What the task requires
The required result is a copy of each line below in which "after" appears.

Material to process
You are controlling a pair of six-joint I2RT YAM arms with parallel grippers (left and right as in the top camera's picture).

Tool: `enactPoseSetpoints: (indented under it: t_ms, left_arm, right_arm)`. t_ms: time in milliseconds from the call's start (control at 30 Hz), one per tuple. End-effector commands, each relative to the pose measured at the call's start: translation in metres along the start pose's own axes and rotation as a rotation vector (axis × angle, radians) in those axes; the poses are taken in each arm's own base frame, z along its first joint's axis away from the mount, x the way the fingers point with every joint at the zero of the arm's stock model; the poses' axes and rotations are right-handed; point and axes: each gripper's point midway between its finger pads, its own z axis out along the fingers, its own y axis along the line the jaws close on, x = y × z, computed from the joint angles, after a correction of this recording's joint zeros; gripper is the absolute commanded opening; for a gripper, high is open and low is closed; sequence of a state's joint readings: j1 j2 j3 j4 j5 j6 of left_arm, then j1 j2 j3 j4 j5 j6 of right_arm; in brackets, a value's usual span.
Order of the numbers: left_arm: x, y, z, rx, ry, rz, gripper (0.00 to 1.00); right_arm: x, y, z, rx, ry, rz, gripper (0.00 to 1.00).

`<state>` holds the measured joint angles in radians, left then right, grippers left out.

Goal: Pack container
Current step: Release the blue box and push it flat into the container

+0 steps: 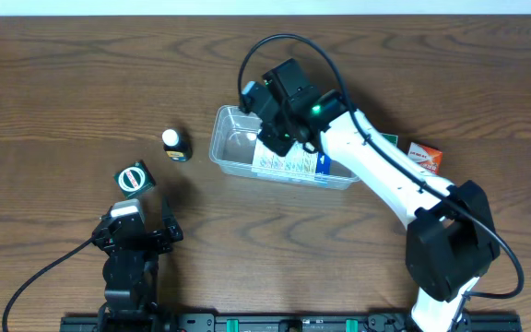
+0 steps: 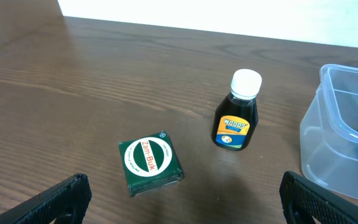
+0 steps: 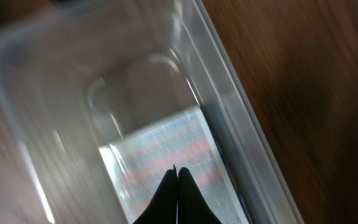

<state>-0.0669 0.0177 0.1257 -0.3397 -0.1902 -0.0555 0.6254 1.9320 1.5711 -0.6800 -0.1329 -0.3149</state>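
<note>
Container [image 1: 221, 148]: a clear, thin-walled plastic tub with rounded corners, mid-frame in the overhead view on the woodgrain desk [image 1: 63, 74]. My right tool [image 3: 176, 179] hangs inside it with its fingers together and nothing visible between them, just above a flat printed carton [image 3: 157, 146]. Risk: a further descent would ram the carton or shove the light tub. My left tool [image 2: 185, 199], lower left overhead, stands wide apart. The glossy, round-shouldered bottle [image 2: 236, 115] could topple if clipped.
</note>
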Motion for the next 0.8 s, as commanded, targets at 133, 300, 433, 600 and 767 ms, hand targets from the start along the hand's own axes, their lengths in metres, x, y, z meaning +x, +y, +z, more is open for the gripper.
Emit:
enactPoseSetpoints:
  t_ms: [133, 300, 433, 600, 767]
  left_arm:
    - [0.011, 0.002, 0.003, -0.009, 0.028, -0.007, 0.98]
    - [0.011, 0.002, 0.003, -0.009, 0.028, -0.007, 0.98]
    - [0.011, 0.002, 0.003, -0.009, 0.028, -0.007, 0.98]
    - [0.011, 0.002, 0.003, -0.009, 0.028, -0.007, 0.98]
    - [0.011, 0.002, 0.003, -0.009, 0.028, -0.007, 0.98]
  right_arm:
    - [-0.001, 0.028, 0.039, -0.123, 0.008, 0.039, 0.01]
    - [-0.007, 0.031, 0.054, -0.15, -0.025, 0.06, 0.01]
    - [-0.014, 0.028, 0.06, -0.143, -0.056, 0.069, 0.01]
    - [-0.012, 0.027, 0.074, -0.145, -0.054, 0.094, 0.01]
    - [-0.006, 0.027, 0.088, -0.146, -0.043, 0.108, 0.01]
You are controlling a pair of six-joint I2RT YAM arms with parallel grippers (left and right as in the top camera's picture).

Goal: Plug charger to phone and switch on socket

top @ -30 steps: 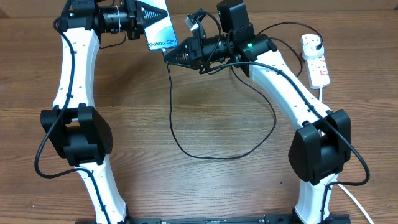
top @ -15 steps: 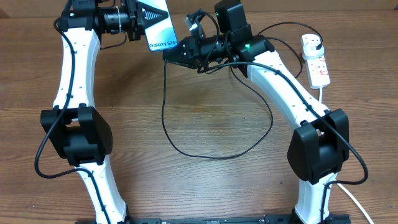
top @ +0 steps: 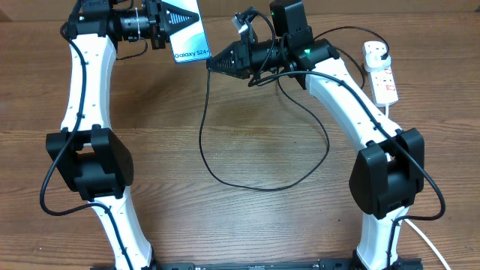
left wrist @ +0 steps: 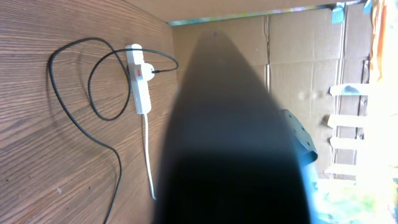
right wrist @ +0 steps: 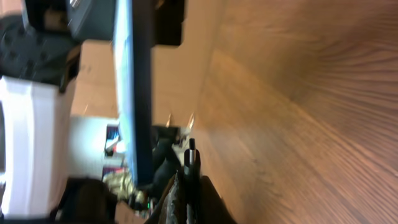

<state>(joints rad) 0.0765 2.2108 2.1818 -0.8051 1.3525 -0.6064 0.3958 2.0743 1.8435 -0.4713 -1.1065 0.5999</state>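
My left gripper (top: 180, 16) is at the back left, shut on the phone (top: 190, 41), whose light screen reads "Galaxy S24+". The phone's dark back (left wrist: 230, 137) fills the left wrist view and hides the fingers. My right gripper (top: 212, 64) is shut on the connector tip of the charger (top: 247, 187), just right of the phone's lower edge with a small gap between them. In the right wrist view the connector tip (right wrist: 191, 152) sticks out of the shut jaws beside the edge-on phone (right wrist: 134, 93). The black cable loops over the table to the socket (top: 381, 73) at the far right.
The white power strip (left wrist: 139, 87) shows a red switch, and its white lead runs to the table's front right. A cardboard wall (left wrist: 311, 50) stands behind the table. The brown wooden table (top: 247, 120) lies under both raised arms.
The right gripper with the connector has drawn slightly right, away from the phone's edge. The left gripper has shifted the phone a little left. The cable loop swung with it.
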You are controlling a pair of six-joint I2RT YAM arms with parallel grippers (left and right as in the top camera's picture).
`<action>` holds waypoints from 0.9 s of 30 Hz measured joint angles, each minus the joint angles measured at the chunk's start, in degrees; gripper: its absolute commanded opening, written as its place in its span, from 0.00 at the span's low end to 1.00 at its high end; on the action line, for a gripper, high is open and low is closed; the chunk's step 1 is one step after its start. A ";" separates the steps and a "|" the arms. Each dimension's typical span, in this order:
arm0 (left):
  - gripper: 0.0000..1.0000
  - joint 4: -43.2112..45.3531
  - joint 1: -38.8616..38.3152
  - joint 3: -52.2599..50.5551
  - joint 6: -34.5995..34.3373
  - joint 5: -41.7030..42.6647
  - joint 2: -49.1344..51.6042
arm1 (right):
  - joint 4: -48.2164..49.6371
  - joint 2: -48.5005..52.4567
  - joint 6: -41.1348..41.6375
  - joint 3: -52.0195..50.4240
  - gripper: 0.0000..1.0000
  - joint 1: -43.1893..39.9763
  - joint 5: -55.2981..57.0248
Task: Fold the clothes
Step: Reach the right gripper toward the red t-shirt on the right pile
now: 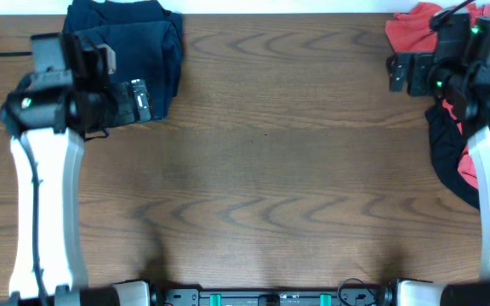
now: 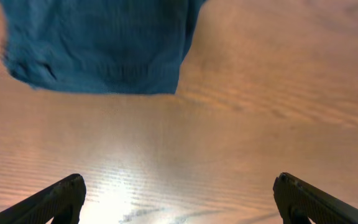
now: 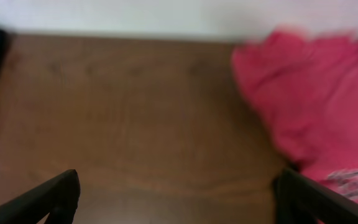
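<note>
A folded dark blue garment (image 1: 139, 38) lies at the table's back left; it also shows at the top of the left wrist view (image 2: 98, 43). My left gripper (image 1: 139, 100) hovers by its near edge, open and empty, with bare wood between the fingers (image 2: 178, 199). A red garment (image 1: 419, 30) lies bunched at the back right, with a dark garment (image 1: 445, 153) along the right edge partly under my right arm. My right gripper (image 1: 398, 72) is open and empty, just left of the red cloth (image 3: 316, 99), over bare wood (image 3: 178, 199).
The wooden table (image 1: 262, 170) stretches between the two piles. The table's back edge meets a white wall (image 3: 135, 15). Both arm bases stand at the front edge.
</note>
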 measured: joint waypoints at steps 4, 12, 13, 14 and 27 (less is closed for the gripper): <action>0.98 -0.20 0.00 0.02 -0.07 0.02 5.66 | -4.63 4.28 -0.02 0.00 0.99 -0.79 -2.01; 0.98 -0.37 0.00 0.02 -3.04 0.11 12.48 | -13.31 8.55 9.51 0.15 0.87 -3.04 3.37; 0.98 -0.50 0.00 0.02 -3.13 0.11 12.96 | -14.23 8.98 11.34 0.15 0.88 -3.85 4.79; 0.98 -0.70 0.00 0.02 -3.37 0.24 13.51 | -15.08 9.51 13.33 0.15 0.88 -5.03 6.34; 0.98 -0.37 0.00 0.02 -4.11 0.46 14.23 | -15.08 10.95 22.88 -5.99 0.78 -25.33 13.18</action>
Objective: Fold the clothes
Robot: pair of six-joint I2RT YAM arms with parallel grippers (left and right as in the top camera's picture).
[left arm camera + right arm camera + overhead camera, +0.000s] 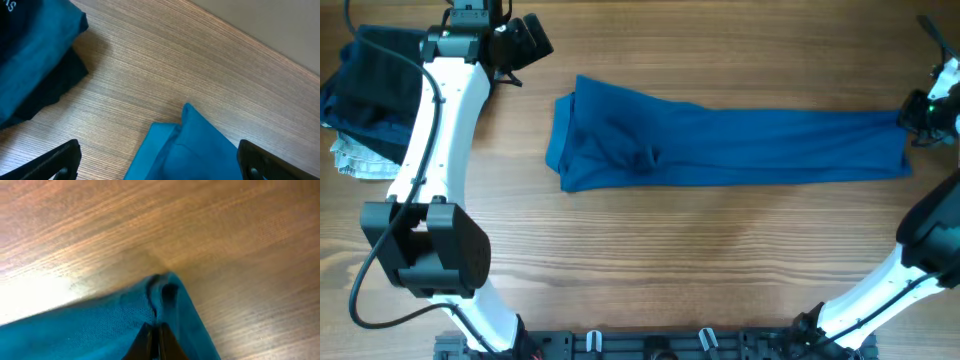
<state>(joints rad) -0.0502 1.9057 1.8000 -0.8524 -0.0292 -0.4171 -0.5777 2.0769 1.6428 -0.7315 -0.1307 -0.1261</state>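
Note:
The clothes are one mid-blue T-shirt, laid as a long narrow strip across the middle of the table, with its thicker bunched end on the left. My right gripper is at the strip's right end. In the right wrist view its fingers are pinched together on a raised fold of the blue fabric. My left gripper hovers above the back left of the table, jaws wide open and holding nothing. In the left wrist view the shirt's left corner lies below and between the spread fingers.
A pile of dark navy and black folded garments sits at the far left, also seen as a dark stack in the left wrist view. A small whitish patterned cloth pokes out beneath it. The table's back edge runs close behind the left gripper.

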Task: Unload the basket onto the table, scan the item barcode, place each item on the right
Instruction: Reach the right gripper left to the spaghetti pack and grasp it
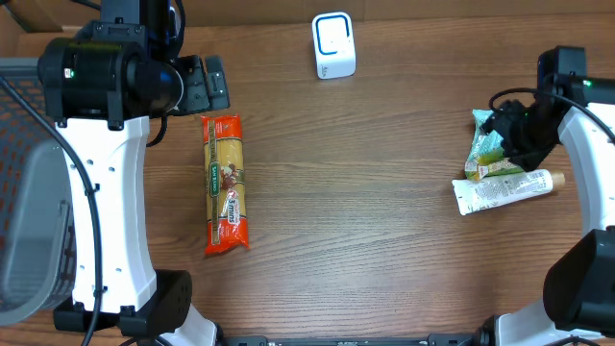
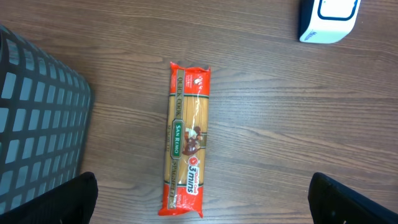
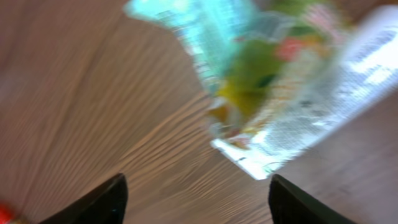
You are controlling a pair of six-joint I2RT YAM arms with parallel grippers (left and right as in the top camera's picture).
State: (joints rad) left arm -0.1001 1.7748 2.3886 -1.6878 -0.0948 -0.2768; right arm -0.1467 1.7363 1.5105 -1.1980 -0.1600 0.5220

Answer section
Tool: `enactPoseSetpoints: (indented under it: t_ms, left_arm, right_arm)`. t_ms: time in milliseconds from the call's start (control at 30 Hz), one per tuple. End-effector commands, each relative to the pose measured at the call's start: translation in metres along the start pose's own axes and rotation as a rotation vector (axis × angle, radians) in those axes; the poses are taken in each arm's own base frame, z along its first joint's axis away from the mount, x the way the fingers point with every joint at the zero of the arm's stock model; the poses' axes and rotations are right-handed; point and axes: each gripper's point midway between its finger pads, its own z axis out along the fingers, its own y axis along the line the jaws close on, x = y × z, computed from the joint angles, after a correction of this recording's joint zeros; gripper is the absolute commanded opening; for a gripper, high is open and low is closed; sequence of a state's joint readings: j1 j2 j3 j4 j5 j6 of left_arm, then j1 j2 j3 j4 j5 j6 of right_arm; in brackets, a value's usual span.
`<action>` holds waypoints from 0.9 s of 30 Hz measured joint angles, each minus the joint angles measured at the chunk's start, in degrees; gripper: its absolute commanded opening, written as its place in its span, from 0.00 at the span's low end to 1.00 at its high end; on the action line, for a gripper, high is open and low is closed; the chunk's step 1 is one step after its start. A ";" separates the steps and a "|" the arms. Each dimension's typical span, in this order:

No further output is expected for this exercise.